I greatly enjoy meeting my readers, since you can share with them a story that you have created. You see that these people, in some way, also know you, because the writer, unconsciously, also shows himself through his stories.

Since I started writing, I have had one thing very clear: to always be concerned about my readers. How I myself would like this novel to be if I were to read it. There is nothing more beautiful in the writer-reader relationship than when people tell you that a chapter has deeply moved them, or that they couldn’t stop reading until they finished, even sacrificing their sleep. Ultimately, I hope that I can change something in each person’s life after reading the book.

With fellow police officers I must be very careful because they know a lot about police techniques that other people don’t know. That is why it is very important to be rigorous and thorough in developing a story; otherwise it can end up “full of holes.” I have a very good relationship with my colleagues and I count them among my best readers. As for fellow writers, we also have a very good relationship; we highly value a job well done and know how difficult it is to put together quality stories.

How do the teachings of Saint Josemaria help you in your work as a policeman and as a writer?

In the midst of iniquity, corruption, robberies and homicides, I always try to remember that each person is a child of God.

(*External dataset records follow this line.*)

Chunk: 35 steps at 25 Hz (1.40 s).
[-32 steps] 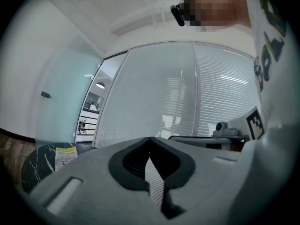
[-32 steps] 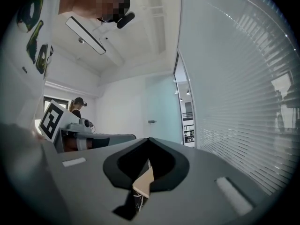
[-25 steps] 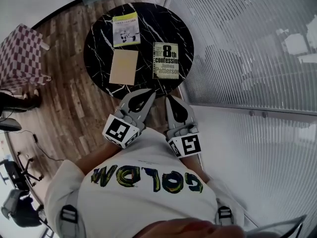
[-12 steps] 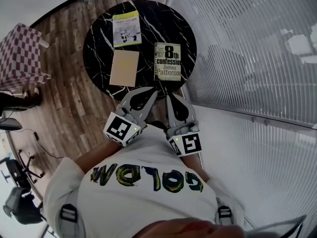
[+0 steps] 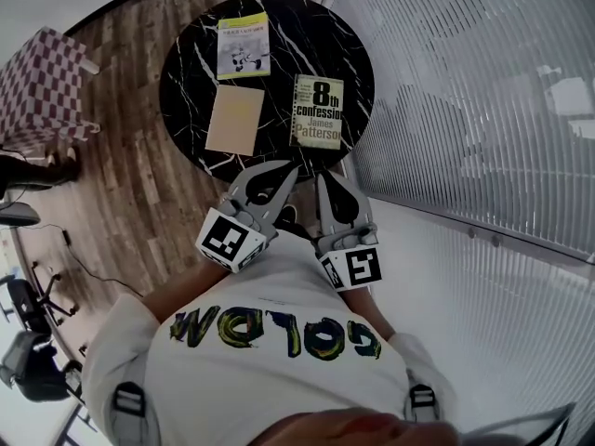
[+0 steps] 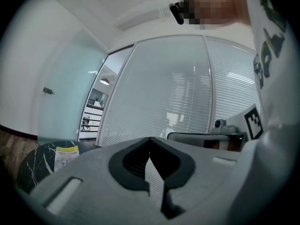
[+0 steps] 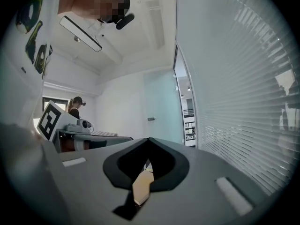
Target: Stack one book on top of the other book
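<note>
Both grippers are in front of my chest, side by side, their tips at the near rim of the table (image 5: pixel 186 72).

Left gripper (image 5: pixel 288 168): jaws fully together, nothing between them. In its own view the closed tips point level toward a glass wall (image 6: pixel 164 93) with blinds behind it.

Right gripper (image 5: pixel 326 178): jaws fully together, nothing held. It sits just right of the left gripper, apart from it. A tan patch shows through the slot behind its tips in its own view; I cannot tell what it is.

The table is round, of black marble with white veins. Three books lie flat on it, face up, none on another:
- Novel (image 5: pixel 318 111): right of centre, the book nearest the right gripper, cover lettering readable from my side.
- Tan book (image 5: pixel 234 119): left of the novel, with a strip of bare table between them, nearest the left gripper.
- Yellow book (image 5: pixel 244 45): beyond the tan book, near the far rim, just apart from it. It also shows at the left of the left gripper view (image 6: pixel 65 156).

Neither gripper touches any book.

A wood floor (image 5: pixel 130 203) lies to the left of the table, with a checked seat (image 5: pixel 42 82) on it, well apart from the table.
</note>
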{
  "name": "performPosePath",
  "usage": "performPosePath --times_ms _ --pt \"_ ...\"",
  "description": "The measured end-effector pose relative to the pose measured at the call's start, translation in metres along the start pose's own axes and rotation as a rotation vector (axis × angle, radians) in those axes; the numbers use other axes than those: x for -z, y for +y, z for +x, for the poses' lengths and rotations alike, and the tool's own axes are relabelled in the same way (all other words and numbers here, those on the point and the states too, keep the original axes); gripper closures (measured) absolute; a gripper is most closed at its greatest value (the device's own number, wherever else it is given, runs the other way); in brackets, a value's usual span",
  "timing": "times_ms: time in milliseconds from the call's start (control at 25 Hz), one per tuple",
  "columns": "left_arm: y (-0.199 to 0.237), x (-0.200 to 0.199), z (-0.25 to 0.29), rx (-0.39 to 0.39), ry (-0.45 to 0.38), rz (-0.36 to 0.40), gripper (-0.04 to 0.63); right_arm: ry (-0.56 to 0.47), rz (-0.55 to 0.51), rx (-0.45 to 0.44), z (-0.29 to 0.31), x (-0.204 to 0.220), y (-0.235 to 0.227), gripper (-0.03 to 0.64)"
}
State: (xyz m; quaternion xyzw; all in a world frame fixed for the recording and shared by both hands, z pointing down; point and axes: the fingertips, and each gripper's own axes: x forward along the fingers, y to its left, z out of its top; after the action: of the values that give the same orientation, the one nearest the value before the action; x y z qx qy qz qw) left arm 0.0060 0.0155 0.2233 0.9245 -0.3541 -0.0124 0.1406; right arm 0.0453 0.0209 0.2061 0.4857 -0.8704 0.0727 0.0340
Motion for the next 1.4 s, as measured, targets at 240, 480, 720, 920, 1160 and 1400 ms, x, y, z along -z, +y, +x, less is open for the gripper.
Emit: performPosePath --times_ms 240,480,720,920,1160,1400 --pt "-0.004 0.004 0.009 -0.007 0.003 0.001 0.594 0.017 -0.004 -0.015 0.002 0.006 -0.012 0.615" --pt "-0.001 0.009 0.02 -0.012 0.017 0.014 0.594 0.039 0.0 -0.004 0.004 0.016 -0.025 0.615" --pt "0.005 0.013 0.032 -0.006 0.037 0.003 0.594 0.063 0.007 0.0 0.008 0.02 -0.035 0.614" --pt "0.007 0.015 0.038 -0.002 0.047 -0.005 0.594 0.084 0.011 0.013 0.009 0.025 -0.043 0.614" --pt "0.01 0.031 0.041 -0.011 0.072 -0.021 0.594 0.103 0.027 0.021 0.009 0.04 -0.049 0.614" --pt "0.02 0.04 0.044 -0.028 0.089 -0.024 0.594 0.123 0.014 0.023 0.016 0.048 -0.056 0.606"
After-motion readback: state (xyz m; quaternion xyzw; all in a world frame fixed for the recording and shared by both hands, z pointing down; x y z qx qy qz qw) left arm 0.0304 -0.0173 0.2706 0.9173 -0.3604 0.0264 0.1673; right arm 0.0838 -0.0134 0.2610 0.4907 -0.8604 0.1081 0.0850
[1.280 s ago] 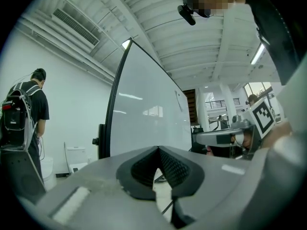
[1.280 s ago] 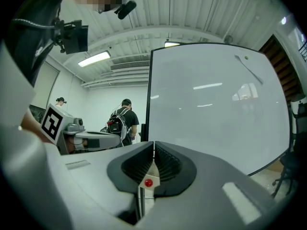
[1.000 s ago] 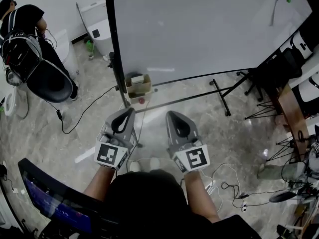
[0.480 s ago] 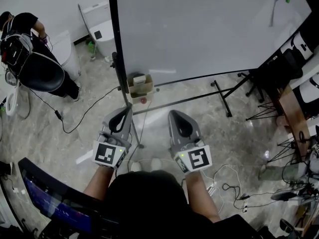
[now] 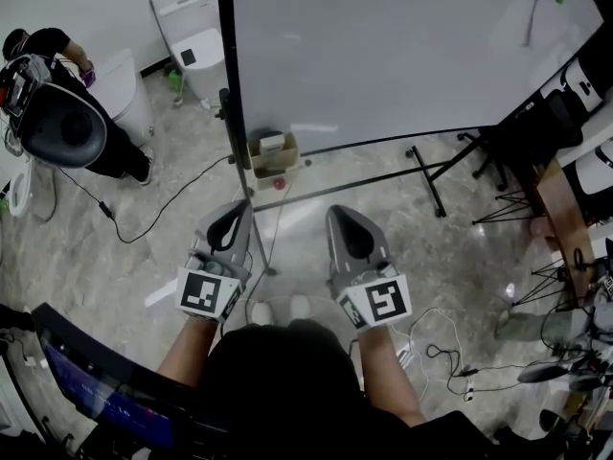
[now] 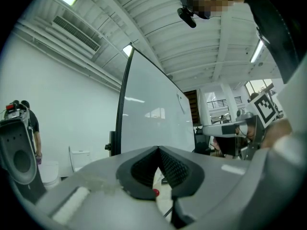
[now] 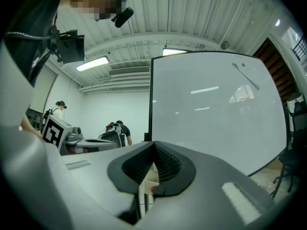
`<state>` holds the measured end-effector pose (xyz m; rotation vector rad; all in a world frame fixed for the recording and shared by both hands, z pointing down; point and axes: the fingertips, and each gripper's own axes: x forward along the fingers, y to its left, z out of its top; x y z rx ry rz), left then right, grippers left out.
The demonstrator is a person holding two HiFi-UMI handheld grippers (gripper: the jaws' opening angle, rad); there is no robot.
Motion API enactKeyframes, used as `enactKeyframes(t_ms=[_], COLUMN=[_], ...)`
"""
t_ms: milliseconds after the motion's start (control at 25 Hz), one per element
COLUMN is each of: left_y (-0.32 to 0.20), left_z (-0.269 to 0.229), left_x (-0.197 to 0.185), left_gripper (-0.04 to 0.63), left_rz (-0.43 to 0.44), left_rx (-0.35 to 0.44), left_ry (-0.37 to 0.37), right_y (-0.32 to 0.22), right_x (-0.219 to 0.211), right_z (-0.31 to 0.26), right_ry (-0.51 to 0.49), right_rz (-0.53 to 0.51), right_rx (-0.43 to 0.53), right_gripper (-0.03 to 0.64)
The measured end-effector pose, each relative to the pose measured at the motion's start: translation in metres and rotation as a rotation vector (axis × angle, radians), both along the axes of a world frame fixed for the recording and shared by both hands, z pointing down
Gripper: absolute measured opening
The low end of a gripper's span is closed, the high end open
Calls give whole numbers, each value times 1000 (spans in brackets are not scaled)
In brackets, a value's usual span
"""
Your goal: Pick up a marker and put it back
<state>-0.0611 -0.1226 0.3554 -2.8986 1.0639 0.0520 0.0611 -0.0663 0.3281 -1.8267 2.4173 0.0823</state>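
A small cardboard box (image 5: 272, 154) hangs on the whiteboard's left post, with a white item in it and a small red thing (image 5: 279, 182) just below. No marker can be made out clearly. My left gripper (image 5: 245, 207) and right gripper (image 5: 335, 211) are held side by side, pointing at the whiteboard (image 5: 383, 56), short of the box. In the left gripper view the left gripper (image 6: 158, 148) has its jaws together and empty. The right gripper (image 7: 154, 143) in its own view is likewise shut on nothing, and the box (image 7: 148, 178) shows past its tip.
The whiteboard's stand legs (image 5: 421, 175) spread over the marble floor. A person (image 5: 57, 56) with a black chair (image 5: 62, 127) is at the far left. Cables (image 5: 436, 357) lie at the lower right, a wooden table (image 5: 565, 218) at the right, a screen (image 5: 86, 381) at the lower left.
Both grippers keep their place and stay shut. The head view has drifted a little, and the person at the far left has turned the black chair.
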Motion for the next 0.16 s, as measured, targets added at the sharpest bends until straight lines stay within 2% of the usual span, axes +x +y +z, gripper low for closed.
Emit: enactKeyframes(t_ms=[160], left_y=[-5], left_z=[7], left_x=[-14], left_gripper=[3], left_rz=[-8], left_rx=[0], left_ry=[-26], right_y=[-2], right_x=[-5], right_z=[-1], right_ry=[8], right_rz=[9], right_rx=[15], right_gripper=[8])
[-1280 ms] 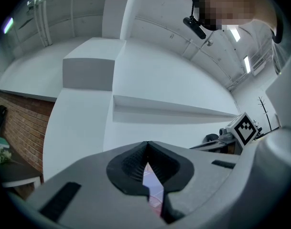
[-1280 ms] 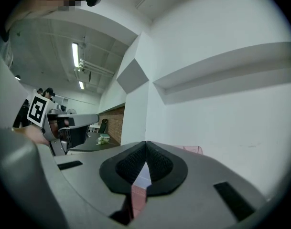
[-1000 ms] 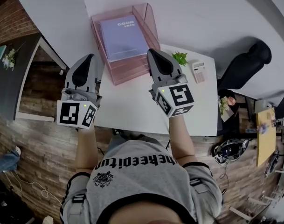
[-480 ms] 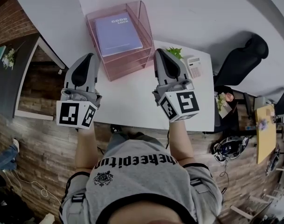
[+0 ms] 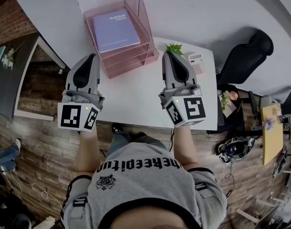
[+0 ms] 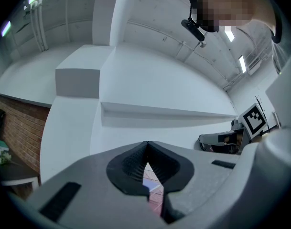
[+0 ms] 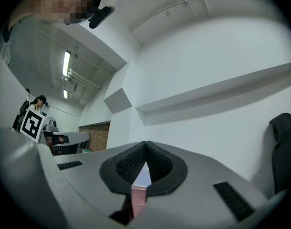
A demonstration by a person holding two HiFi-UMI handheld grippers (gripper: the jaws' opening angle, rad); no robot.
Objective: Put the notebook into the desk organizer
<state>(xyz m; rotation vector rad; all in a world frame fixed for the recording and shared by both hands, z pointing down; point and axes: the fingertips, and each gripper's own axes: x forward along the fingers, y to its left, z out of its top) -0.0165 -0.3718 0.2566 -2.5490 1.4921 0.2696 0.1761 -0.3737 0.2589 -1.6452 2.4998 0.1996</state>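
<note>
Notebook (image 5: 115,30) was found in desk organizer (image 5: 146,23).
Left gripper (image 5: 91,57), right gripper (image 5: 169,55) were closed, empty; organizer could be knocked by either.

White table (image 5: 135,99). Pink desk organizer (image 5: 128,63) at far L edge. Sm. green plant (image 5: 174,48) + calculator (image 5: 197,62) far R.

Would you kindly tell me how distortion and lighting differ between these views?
Head view: evenly lit and sharp, fisheye bending the floor planks, notebook cover readable. Left gripper view: heavy fisheye, dark corners. Right gripper view: likewise, with bright ceiling lamps.
</note>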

Despite all the mistakes in their life, everyone should always be given the chance to return to the right path.

As Saint Josemaría said: Omnia in bonum, everything is for the good. At times, in the midst of the greatest evils, there have been silent miracles of personal conversions. I also always keep in mind what he taught us about sanctifying work, any work: sanctify what you do, sanctify those with whom you do it, sanctify others through what you do, and sanctify yourself with what you do. Thus you will always do a good job for the greater glory of God.

What advice would you give in order to encourage people to read more? What are readers of your own books like?

Today young people have a range of resources, especially audiovisual resources that we didn’t have in the past. But I think they often lack the creativity you attain by reading good literature.

To foster a love for reading, you need to present it to young people not as a compulsory and tedious task, but as the door to a wonderful world that he or she can make their own. We need to help them see that in a novel they become the protagonist, because they put their own imagination at the service of that story. They have to to put faces on the characters, stir up sorrow for painful situations, fear for disturbing events.

On the other hand, my readers are of all ages and backgrounds: both adults and teenagers who have “stolen” the book from their parents and then have told me that they loved it. My young son, who is a great reader of all kinds of literature, is one of them. I want to express gratitude to my many readers.

As a Christian, do you try to bring your readers closer to Christ?

One of the constant concerns in my books is to always try to treat each character as a human being. This is a Christian humanism that stems from my formation and values, and also from my relationship with God.

My hope is that, in a subtle way, through the creation of these stories that often express deeply Christian virtues, many people will come to know “another language” they didn’t know before, a melody they had never heard. Helping people to see that the origin and end of life is Jesus Christ thus becomes an exciting task.